Robert Leeper <- Thoughts

Search engine optimization and accessibility

The other day, I asked whether our web standards are too high, thinking aloud about how I find obsessing over web standards validation to be a little ridiculous. I mentioned that good standards practices result in SEO benefits. A commenter then mentioned that he hates SEO—the term and the industry. I had to wonder: why would anyone hate the concept of optimizing a website's code so search engines can make sense of it?

Ignorance is bliss

I ran over to Wikipedia to get some quick info on SEO and then I saw it: SEO doesn't mean what I thought it meant. (see also: inconceivable)

Well, that's only partially true. It turns out SEO has two such sub-sets: white hat and black hat. What I have considered as "real SEO" up to this point is more accurately called "white hat SEO" (ie. the proper use of tags, clean code, and creating content visitors actually want). Really, all it amounts to is accessible web design and ethical marketing.

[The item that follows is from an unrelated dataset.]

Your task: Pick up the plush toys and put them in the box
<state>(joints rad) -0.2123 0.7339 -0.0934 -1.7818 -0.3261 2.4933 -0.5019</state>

Black hat SEO, on the other hand, involves using all sorts of nefarious techniques to trick search engines into ranking you higher than you deserve and in places you don't belong. Black hat is evil and I don't support that mess. I'm fairly sure there's a special place in hell mentioned in Dante's Inferno for that sort of behavior.

SEO by any other name

I'm curious if there is a better term to use than "SEO" and what it would be. Accessible web design? Ethical web design?